Task requirements —
Given the material below, output exactly the lines from the line with "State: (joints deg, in" to the line with "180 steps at", both ends included, and no other lines.

==========

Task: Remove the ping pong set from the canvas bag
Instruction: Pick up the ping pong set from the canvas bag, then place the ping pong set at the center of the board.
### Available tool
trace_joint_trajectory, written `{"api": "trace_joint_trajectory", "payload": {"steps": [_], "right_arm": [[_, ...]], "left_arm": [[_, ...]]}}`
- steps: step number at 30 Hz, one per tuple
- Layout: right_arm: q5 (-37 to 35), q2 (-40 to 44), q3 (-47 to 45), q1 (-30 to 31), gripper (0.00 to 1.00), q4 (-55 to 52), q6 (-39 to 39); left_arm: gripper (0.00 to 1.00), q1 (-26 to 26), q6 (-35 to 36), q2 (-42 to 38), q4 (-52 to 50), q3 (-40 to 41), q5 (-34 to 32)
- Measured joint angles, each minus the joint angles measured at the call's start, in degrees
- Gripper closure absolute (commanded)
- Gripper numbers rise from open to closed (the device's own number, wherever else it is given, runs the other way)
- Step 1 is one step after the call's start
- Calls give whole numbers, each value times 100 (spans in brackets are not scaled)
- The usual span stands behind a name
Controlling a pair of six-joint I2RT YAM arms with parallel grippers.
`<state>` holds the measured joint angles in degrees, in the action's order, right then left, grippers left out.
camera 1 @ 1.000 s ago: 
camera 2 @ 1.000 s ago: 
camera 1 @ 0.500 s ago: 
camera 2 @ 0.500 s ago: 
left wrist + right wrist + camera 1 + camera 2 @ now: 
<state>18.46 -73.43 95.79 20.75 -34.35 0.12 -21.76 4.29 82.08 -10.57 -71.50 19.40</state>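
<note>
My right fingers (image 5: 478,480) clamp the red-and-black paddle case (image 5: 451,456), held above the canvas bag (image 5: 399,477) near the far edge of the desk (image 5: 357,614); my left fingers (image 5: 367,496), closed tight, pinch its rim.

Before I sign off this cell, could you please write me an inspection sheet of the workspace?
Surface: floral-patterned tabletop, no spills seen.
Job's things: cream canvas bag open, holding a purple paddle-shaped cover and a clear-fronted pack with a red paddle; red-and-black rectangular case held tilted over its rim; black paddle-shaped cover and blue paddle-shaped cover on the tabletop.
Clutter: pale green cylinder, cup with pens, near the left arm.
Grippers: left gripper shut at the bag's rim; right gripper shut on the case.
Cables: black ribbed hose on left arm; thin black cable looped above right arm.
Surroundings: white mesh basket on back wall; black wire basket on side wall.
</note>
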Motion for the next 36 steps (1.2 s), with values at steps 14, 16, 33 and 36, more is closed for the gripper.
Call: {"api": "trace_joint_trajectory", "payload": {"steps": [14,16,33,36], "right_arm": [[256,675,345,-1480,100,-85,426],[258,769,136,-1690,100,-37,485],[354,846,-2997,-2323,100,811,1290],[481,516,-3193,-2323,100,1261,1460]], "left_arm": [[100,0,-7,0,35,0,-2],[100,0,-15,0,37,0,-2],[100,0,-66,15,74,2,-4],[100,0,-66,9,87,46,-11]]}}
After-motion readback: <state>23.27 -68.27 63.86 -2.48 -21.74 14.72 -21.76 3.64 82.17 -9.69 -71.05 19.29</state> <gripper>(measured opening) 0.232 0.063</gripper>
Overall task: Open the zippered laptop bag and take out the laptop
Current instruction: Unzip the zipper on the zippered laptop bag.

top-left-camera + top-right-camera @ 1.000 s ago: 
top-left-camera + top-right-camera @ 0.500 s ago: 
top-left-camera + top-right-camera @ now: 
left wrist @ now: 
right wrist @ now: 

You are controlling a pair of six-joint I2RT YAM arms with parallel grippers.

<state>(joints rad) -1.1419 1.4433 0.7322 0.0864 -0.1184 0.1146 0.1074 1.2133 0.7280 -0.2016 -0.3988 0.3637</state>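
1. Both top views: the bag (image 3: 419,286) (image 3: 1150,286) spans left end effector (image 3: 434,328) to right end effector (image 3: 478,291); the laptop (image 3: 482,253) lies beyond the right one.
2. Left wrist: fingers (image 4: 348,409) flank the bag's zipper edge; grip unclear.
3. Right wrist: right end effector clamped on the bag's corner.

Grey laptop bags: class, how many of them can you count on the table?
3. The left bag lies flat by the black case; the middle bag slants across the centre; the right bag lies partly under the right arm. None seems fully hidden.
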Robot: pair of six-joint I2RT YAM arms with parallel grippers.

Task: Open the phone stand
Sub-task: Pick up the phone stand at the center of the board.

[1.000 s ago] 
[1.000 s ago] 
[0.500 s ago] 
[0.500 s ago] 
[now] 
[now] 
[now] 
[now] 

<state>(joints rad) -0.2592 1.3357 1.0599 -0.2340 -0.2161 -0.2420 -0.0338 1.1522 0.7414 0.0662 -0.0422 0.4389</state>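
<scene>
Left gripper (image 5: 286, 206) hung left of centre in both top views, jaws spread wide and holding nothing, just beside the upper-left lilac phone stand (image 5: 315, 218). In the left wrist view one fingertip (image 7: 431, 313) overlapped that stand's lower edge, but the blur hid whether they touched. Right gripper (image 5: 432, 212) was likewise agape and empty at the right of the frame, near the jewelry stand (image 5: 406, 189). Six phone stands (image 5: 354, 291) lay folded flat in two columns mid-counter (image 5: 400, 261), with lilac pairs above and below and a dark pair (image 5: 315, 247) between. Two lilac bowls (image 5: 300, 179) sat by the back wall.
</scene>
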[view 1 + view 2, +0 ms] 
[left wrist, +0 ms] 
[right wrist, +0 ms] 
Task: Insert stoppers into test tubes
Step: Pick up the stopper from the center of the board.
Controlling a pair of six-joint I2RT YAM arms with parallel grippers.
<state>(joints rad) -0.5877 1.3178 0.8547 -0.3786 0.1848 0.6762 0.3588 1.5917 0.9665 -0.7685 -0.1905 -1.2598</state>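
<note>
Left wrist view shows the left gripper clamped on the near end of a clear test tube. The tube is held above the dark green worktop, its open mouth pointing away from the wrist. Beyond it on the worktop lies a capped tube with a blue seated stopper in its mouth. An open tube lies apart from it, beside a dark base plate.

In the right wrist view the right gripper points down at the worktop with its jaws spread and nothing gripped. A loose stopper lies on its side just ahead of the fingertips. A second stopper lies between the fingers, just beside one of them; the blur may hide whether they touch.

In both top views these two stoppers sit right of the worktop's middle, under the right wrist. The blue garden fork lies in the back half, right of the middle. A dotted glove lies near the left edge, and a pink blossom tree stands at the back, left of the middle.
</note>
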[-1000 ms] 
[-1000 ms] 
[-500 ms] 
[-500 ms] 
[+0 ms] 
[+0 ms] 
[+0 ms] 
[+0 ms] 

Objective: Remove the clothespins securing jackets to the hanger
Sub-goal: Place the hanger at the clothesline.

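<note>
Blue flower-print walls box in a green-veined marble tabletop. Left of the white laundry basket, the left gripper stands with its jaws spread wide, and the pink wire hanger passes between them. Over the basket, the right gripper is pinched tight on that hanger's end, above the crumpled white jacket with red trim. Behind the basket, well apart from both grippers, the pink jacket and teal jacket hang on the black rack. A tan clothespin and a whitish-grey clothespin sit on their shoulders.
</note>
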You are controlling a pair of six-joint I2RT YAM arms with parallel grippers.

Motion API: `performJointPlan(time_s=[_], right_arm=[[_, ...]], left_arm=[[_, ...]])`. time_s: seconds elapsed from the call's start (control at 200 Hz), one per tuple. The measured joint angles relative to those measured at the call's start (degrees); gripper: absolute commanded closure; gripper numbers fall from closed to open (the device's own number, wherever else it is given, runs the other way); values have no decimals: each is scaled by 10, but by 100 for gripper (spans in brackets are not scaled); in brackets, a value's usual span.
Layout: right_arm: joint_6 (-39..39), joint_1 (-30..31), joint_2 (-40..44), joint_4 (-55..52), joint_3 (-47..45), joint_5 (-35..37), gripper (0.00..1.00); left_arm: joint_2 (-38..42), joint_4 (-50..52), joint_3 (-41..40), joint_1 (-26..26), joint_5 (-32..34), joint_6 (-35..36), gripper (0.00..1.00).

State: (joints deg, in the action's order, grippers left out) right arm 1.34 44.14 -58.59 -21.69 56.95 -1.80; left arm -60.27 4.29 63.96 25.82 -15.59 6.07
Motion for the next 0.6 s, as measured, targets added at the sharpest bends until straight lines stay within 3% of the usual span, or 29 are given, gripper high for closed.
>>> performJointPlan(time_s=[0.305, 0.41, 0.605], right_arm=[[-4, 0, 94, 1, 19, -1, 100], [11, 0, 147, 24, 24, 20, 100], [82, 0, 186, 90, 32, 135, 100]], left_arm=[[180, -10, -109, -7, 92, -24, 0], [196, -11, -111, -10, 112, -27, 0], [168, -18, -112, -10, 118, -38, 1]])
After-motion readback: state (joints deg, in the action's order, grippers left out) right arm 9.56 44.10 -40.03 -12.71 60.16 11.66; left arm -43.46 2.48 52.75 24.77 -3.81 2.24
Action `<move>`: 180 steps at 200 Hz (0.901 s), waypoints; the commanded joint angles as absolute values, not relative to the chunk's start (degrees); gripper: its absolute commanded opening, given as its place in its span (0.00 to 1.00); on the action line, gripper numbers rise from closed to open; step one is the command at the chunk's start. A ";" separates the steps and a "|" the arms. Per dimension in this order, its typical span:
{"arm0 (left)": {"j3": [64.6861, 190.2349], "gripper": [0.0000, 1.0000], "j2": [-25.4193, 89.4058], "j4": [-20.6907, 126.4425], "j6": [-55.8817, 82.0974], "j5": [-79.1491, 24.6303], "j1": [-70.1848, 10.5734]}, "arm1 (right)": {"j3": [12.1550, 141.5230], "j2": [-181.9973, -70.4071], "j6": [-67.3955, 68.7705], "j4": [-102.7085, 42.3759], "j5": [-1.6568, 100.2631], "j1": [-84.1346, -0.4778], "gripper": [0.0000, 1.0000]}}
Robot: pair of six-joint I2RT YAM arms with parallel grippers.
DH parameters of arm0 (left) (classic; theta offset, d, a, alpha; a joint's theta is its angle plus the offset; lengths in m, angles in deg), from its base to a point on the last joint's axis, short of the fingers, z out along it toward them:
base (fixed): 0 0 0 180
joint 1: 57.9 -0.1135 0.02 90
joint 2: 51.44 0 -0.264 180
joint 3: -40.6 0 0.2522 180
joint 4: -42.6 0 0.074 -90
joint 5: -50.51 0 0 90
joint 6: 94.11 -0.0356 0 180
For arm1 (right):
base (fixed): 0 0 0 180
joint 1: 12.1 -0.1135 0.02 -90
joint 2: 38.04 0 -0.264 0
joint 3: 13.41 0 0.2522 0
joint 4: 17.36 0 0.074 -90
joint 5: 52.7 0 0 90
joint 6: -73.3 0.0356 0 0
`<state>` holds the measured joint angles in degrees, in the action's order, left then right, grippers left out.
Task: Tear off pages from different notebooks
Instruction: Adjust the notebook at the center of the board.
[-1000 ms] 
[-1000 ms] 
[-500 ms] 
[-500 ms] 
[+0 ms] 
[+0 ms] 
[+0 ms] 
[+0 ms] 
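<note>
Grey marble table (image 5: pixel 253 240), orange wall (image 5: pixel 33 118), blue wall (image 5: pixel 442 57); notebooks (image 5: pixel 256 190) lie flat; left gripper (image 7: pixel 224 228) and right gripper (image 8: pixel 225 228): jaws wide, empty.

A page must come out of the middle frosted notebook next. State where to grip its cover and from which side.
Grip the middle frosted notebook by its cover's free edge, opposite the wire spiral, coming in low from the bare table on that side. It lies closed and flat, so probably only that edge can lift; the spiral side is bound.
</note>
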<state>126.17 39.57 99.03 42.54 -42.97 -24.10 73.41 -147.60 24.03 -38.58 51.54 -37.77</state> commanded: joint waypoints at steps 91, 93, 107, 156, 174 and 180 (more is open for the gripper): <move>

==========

Exercise answer —
State: (joints deg, in the action's order, grippers left out) right arm 1.34 44.14 -58.59 -21.69 56.95 -1.80; left arm -60.27 4.29 63.96 25.82 -15.59 6.07
Motion for the next 0.6 s, as measured, targets added at the sharpest bends until straight lines stay within 3% of the usual span, or 29 are given, gripper high for closed.
>>> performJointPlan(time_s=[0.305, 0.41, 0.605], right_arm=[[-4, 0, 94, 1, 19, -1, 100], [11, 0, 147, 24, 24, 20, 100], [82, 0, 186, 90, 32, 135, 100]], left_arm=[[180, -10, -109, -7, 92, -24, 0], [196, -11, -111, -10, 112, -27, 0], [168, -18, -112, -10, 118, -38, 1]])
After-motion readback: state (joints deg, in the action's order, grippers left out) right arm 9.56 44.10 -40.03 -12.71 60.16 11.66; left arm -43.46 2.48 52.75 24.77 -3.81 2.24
Action `<move>`: 180 steps at 200 Hz (0.901 s), waypoints; the commanded joint angles as absolute values, not relative to the chunk's start (degrees); gripper: its absolute commanded opening, given as its place in its span (0.00 to 1.00); on the action line, gripper numbers rise from closed to open; step one is the command at the chunk's start. A ";" separates the steps and a "|" the arms. Per dimension in this order, its typical span:

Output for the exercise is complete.